**Task objective**
Give back only the lines in the records below from the one with "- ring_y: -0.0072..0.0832" to the one with "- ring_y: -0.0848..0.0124", both inclusive, word for word.

**Data to examine**
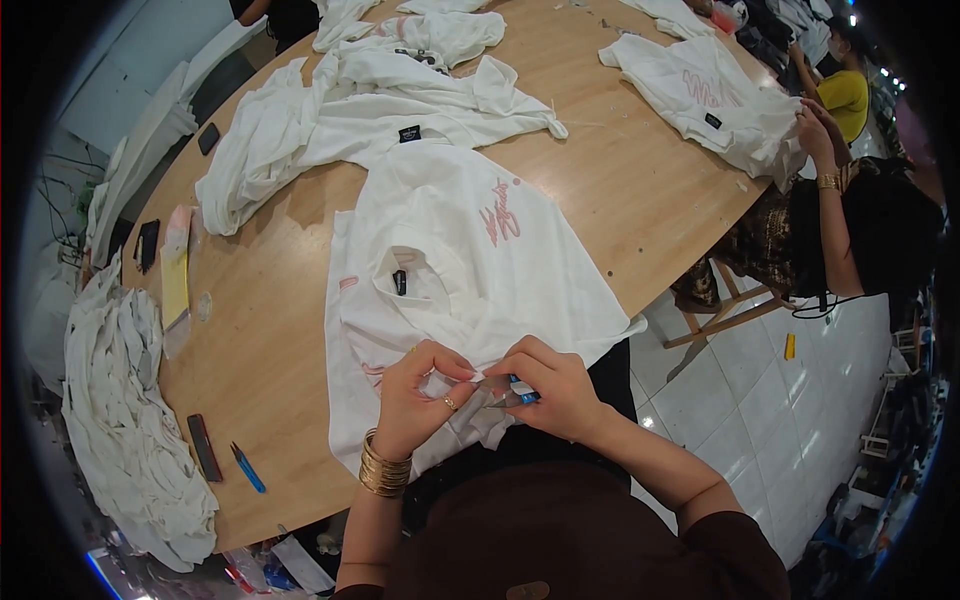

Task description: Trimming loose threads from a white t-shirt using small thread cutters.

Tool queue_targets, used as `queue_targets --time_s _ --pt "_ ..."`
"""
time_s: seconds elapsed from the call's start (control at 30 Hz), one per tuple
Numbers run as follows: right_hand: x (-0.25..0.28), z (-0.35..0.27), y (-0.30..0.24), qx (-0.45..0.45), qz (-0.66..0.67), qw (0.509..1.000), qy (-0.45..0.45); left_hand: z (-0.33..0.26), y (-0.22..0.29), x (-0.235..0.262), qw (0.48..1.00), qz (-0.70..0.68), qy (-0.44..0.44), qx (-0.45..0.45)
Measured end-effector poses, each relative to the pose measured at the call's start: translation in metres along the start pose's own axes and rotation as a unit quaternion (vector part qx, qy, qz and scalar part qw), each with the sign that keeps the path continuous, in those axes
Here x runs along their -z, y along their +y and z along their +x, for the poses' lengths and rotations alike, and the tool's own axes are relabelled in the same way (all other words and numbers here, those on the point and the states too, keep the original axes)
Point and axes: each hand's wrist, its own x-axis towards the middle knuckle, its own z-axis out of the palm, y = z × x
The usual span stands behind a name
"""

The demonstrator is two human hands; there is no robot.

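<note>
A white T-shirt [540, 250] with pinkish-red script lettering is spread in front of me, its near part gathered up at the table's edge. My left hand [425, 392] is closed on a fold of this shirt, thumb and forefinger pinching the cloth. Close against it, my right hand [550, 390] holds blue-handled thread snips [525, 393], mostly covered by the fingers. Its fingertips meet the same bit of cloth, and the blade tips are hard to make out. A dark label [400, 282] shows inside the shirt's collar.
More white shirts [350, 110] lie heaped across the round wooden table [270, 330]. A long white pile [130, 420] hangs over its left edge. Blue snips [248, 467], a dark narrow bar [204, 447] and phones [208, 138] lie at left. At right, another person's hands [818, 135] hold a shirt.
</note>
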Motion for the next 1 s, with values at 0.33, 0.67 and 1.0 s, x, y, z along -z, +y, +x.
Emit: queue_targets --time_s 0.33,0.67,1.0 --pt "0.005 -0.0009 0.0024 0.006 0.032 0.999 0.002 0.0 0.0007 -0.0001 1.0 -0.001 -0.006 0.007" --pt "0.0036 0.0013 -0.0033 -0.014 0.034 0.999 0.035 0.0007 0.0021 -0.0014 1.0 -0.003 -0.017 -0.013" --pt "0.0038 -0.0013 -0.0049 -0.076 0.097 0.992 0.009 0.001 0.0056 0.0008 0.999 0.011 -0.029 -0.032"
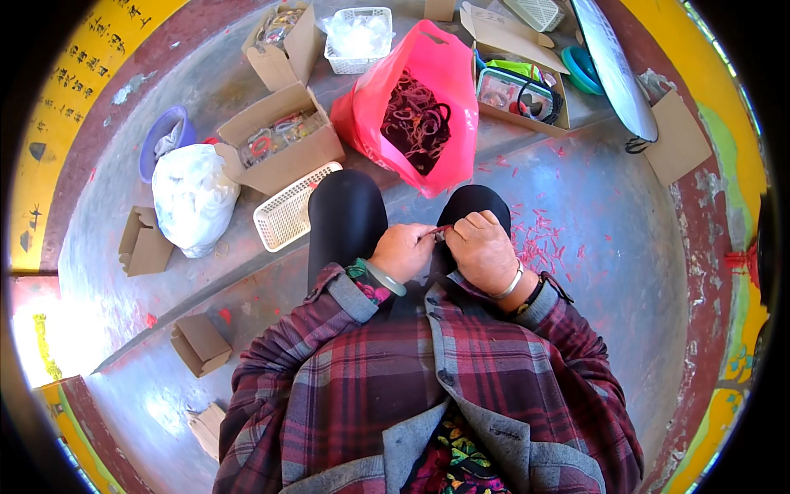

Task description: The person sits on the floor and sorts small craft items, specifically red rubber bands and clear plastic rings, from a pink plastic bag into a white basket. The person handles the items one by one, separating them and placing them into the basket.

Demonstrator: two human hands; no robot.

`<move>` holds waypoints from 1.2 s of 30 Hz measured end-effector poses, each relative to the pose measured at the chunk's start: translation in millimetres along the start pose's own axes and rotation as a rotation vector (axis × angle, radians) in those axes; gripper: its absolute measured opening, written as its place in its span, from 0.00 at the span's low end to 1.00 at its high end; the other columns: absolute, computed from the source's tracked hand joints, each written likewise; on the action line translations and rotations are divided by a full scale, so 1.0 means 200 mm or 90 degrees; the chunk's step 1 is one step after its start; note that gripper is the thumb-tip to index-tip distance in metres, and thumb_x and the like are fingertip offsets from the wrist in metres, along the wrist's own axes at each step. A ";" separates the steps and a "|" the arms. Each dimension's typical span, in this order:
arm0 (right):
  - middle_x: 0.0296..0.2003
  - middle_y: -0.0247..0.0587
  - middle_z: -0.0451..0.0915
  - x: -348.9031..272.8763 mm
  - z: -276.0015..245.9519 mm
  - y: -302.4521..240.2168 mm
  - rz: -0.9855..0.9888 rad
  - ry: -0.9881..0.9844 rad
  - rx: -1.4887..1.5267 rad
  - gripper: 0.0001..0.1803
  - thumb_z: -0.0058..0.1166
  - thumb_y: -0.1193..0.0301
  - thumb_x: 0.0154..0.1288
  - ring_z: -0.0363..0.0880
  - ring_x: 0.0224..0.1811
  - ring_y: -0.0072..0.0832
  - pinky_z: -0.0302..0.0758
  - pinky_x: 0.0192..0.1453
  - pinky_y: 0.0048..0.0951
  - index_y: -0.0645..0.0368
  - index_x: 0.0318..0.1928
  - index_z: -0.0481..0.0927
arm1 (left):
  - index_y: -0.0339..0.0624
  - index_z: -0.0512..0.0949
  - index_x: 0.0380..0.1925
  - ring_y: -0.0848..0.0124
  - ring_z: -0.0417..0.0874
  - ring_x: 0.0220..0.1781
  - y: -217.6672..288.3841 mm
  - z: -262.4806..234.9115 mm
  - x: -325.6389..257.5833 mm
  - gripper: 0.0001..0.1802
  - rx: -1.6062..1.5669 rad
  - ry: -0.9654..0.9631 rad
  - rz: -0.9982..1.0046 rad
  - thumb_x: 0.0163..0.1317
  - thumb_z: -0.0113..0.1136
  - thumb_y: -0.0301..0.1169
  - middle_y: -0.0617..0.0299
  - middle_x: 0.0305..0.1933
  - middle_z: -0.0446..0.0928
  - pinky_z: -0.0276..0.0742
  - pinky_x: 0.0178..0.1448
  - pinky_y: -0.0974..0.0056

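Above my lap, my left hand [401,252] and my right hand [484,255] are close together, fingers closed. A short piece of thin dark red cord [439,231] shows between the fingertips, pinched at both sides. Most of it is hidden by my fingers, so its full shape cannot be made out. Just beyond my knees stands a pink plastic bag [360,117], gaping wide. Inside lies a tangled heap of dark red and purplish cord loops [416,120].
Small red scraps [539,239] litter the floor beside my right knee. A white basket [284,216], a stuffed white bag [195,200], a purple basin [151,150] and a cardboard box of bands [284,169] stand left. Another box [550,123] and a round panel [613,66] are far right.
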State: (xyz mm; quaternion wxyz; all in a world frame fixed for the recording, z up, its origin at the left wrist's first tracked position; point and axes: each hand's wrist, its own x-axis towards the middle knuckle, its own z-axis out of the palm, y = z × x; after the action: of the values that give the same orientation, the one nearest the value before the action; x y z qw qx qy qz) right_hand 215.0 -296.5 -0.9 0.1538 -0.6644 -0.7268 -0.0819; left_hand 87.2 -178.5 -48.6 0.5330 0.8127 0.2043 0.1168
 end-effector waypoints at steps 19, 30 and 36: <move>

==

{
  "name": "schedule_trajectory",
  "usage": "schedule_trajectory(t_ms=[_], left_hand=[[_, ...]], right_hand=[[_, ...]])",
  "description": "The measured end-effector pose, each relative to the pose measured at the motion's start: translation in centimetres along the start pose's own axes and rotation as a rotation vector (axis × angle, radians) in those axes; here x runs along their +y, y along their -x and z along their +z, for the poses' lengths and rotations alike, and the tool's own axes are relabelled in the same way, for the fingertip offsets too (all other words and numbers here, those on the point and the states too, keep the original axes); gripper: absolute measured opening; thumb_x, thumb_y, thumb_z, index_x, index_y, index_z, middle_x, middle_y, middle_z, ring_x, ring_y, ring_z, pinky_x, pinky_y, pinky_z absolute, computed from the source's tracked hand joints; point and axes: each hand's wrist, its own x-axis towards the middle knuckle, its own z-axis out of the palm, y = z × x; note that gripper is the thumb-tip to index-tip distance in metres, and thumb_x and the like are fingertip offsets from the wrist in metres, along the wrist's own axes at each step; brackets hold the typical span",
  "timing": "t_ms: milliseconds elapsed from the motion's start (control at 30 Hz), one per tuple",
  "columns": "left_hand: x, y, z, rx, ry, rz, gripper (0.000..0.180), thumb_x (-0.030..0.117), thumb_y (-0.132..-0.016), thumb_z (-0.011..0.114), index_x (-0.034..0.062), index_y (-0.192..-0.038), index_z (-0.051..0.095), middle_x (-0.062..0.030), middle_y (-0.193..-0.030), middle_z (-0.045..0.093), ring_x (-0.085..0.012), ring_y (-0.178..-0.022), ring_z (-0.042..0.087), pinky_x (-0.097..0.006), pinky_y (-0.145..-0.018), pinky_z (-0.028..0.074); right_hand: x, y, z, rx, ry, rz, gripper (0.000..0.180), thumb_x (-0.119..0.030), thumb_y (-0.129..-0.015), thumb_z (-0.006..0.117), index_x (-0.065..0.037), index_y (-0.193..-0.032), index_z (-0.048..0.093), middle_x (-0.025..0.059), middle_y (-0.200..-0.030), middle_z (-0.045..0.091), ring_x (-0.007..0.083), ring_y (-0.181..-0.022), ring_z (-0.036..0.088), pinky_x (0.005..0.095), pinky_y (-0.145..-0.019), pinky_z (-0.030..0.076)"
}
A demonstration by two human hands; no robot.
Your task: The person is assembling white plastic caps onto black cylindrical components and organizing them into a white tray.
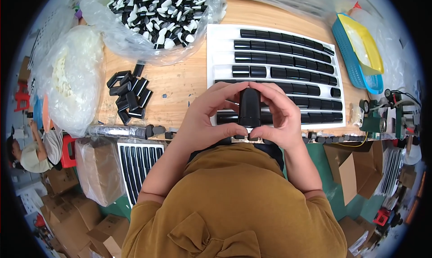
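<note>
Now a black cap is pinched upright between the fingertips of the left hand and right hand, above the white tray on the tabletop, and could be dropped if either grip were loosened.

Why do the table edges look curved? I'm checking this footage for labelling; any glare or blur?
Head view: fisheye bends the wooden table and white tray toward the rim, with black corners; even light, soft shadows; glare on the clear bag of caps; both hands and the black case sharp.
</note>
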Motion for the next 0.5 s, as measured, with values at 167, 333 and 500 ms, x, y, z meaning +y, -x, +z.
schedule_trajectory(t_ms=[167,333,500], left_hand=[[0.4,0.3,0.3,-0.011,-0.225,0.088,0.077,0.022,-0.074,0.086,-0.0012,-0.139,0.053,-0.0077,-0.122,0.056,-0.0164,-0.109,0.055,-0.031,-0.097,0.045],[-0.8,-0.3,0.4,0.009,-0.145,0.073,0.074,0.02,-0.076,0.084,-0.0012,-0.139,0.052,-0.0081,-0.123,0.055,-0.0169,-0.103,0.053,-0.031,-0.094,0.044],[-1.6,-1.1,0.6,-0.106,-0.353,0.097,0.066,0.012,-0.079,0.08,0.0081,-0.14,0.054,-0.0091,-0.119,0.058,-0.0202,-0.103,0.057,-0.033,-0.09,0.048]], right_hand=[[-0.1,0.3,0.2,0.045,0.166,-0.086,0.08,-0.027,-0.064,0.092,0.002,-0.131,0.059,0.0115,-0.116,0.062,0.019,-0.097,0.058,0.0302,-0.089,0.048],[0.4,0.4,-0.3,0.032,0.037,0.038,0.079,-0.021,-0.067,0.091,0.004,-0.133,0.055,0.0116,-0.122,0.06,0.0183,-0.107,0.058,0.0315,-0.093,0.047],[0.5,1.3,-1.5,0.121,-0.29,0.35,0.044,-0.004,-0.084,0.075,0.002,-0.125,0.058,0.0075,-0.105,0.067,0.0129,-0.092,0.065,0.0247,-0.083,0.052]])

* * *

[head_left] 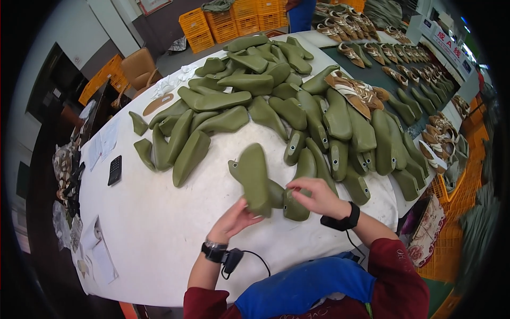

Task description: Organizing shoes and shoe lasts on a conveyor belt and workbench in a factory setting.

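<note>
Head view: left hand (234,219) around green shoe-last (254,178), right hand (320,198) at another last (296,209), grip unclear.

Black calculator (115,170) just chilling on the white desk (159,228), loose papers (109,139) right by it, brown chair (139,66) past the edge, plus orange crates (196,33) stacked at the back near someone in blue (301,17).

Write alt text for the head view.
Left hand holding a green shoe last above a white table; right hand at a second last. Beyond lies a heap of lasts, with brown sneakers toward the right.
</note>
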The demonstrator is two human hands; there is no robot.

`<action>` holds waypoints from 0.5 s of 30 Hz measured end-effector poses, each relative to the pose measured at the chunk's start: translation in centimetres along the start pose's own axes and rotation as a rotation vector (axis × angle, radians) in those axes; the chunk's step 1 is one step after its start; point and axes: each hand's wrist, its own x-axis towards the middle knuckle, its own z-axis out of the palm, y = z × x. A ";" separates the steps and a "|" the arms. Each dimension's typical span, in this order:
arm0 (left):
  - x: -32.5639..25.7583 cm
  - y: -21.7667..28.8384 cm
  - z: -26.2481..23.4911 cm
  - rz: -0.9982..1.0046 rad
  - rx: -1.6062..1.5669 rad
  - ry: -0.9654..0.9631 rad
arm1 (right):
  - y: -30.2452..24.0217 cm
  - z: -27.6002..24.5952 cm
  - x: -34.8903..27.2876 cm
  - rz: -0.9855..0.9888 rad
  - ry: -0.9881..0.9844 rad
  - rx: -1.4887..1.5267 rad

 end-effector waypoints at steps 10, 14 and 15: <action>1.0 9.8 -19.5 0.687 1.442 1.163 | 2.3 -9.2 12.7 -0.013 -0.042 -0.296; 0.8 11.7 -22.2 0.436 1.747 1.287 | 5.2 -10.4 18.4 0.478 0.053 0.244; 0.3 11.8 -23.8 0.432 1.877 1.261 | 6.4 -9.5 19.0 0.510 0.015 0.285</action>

**Answer below**
  - ring_y: -0.0072..0.0832
  - pinky_z: -0.0302..0.0758
  - pinky_x: 0.0192..0.1453
  - pinky_y: 0.0048..0.0951
  - index_y: -0.0645..0.0368
  - index_x: 0.0318..0.1928
  - index_z: -0.0481..0.0927
arm1 (left):
  - index_y: -0.0339..0.0624
  - index_z: -0.0512..0.0949
  - index_x: 0.0380..0.1925
  - ring_y: -0.0848..0.0124

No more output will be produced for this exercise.